Altes Land

Iris Berben, Kunzendorf, Kurth, Liesau, Peschel, Sherry Hormann. Die Kunst des filmischen Erzählens

Foto: ZDF / Mathias Bothor
Foto Rainer Tittelbach

Wie sich trotz historisch völlig unterschiedlicher Zeiten Lebenswege, die Suche nach den eigenen Wurzeln, das Ringen um Zugehörigkeit und Identität ähneln und wie bestimmte Kommunikationsmuster in Familien nicht totzukriegen sind – davon erzählt der Zweiteiler „Altes Land“ (ZDF / UFA Fiction) nach dem gleichnamigen Roman von Dörte Hansen. Wie findet man seine Heimat, seine Bestimmung, sein Glück? Wie geht man selbstbestimmt vor, ohne seine Liebsten zu verletzen oder gar alle familiären Verbindungen abzubrechen? Das sind neben den Mythen Kindheit, Flucht, Alter, Tod die großen Themen dieses TV-Highlights 2020. Fünf, sechs Lebensläufe werden 180 Filmminuten lang aufgefächert; dabei verzichtet Sherry Hormann klugerweise auf die chronologische Abfolge der Ereignisse. So lassen sich Bezüge zwischen Heute und Gestern leichter herstellen für den Zuschauer, der über die Wahrnehmung zum kreativen „Mitautor“ wird. Aber auch im Detail, bis in die Mise en Scéne hinein, komprimiert die Autor-Regisseurin mit ihren perfekt arbeitenden Gewerken ihre Geschichte(n) meisterlich. Im Grunde besteht der wunderbar wahrhaftig gespielte Zweiteiler fast nur aus Szenen und Bildern, die es in sich haben und nicht vergessen werden wollen.

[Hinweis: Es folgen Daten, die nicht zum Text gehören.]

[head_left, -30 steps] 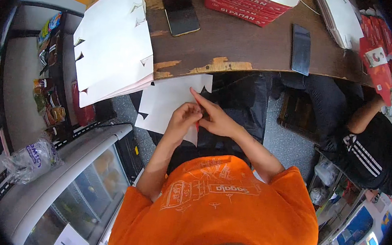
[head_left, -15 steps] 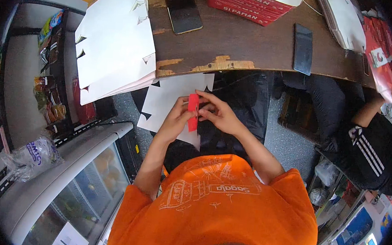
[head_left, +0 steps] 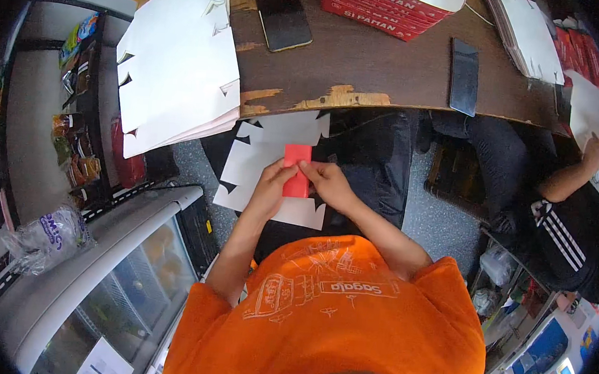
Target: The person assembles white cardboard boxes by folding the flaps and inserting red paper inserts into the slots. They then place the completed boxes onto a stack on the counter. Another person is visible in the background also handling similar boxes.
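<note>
A flat red cardboard panel (head_left: 296, 180) stands in front of my lap, over a white notched cardboard sheet (head_left: 249, 162). Whether the panel is a folded flap of that sheet or a separate piece I cannot tell. My left hand (head_left: 271, 185) closes on the panel's left edge, and my right hand (head_left: 330, 185) grips its right side, thumb lying on the red face. Both thumbs nearly meet at the middle. Beneath the sheet, dark cloth covers my lap.
A stack of white notched sheets (head_left: 182, 65) overhangs the table edge at left. Two phones, one black (head_left: 283, 15) and one darker blue (head_left: 464, 75), lie on the brown table (head_left: 365, 65). Stacked red-and-white boxes (head_left: 387, 11) stand behind. At right, another person's hand (head_left: 593, 150) holds white card.
The red panel has turned from a narrow, tilted strip to face me broadly. My hands have shifted round it, and the white sheet below lies flatter. The other person's red card now shows white.
</note>
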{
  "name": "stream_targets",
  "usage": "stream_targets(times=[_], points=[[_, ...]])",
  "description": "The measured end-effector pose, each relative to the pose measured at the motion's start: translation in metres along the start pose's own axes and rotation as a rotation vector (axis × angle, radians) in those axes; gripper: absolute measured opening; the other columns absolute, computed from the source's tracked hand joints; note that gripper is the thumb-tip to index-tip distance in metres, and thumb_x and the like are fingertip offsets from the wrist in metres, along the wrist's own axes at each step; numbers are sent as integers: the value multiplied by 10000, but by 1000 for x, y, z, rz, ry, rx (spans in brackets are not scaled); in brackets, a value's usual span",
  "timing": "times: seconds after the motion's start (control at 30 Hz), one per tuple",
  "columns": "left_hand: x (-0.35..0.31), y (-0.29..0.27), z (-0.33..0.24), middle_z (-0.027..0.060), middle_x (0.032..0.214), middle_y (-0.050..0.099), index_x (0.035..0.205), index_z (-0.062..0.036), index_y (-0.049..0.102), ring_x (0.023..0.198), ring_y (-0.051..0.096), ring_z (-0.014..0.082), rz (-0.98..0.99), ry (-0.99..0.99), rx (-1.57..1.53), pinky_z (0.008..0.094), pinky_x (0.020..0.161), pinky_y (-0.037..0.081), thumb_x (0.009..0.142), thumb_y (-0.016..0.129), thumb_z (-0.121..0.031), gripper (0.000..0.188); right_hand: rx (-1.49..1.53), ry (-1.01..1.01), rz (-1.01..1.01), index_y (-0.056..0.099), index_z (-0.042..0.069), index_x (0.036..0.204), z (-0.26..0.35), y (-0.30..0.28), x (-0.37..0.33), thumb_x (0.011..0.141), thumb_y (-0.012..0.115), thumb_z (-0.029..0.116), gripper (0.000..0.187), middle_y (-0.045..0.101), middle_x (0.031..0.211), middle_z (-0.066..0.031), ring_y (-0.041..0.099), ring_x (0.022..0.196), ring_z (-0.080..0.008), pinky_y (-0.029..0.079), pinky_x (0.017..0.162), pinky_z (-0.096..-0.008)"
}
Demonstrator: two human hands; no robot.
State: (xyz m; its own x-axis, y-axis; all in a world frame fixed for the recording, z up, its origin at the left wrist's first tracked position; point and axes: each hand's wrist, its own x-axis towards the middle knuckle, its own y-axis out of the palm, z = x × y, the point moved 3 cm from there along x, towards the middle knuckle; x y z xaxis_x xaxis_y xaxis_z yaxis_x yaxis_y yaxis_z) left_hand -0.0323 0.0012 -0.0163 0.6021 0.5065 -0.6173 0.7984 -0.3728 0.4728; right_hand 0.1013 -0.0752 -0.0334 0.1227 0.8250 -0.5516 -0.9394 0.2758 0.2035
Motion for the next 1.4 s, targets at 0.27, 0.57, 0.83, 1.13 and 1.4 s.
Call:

Die Zeiten sind mal wieder nicht leicht für Vera (Iris Berben), das Flüchtlingskind aus Masuren, das nach dem Zweiten Weltkrieg auf einem Hof im Alten Land hängegeblieben ist. Verlassen im Teenageralter von ihrer Mutter (Birthe Schöink), die höher hinauswollte, hat sie die ländliche Gegend in der Nähe Hamburgs zu ihrer Heimat gemacht. Vor Kurzem ist Veras Stiefvater Karl Eckhoff (Milan Peschel) gestorben. Mit ihm allein hat sie jahrzehntelang den einst stattlichen, mittlerweile etwas heruntergekommenen Hof bewirtschaftet. Wie soll es nun weitergehen? Vera ist über 80, will sich aber nur widerwillig helfen lassen. Die Tage nach der Trauerfeier haben das nie besonders gute Verhältnis zwischen ihr und ihrer sehr viel jüngeren Halbschwester Marlene (Nina Kunzendorf) eher noch verschlechtert. An diese immer verschlossener werdende Frau kommt nur noch gelegentlich ihr Nachbar Hinni (Peter Kurth) ran, mit dem in frühen Jahren, noch vor Veras (Maria Ehrich) Medizinstudium, auch mehr als eine Freundschaft fürs Leben möglich gewesen wäre. Selbst als ihre Halbnichte Anne (Svenja Liesau) sie darum bittet, sie und ihren Sohn Leon (Marian Dilger) mit auf dem Hof wohnen zu lassen, weist Vera die beiden ab. „Das hier ist kein Ort für Euch.“ Damit könnte sich der Kreis zur Nachkriegszeit schließen, als die kleine Vera und ihre Mutter im Alten Land alles andere als willkommen waren. „Ich hasse Euch, Ihr polnischen Schmarotzer“, wetterte damals Karls Mutter (Karoline Eichhorn). Wenig später nahm sie sich den Strick. So verbittert wie diese Witwe, deren Sohn (Kilian Land) als seelischer „Krüppel“ aus dem Krieg kam, ist Vera nicht. Und Anne gibt nicht so schnell auf. Das liegt wohl in der Familie.

Soundtrack:
Theresa Andersson („God’s Highway“), Yves Montand („Ami Lointain“), Alfred Brendel & London Philharmonic Orchestra („2. Adagio Un Poco Masso“)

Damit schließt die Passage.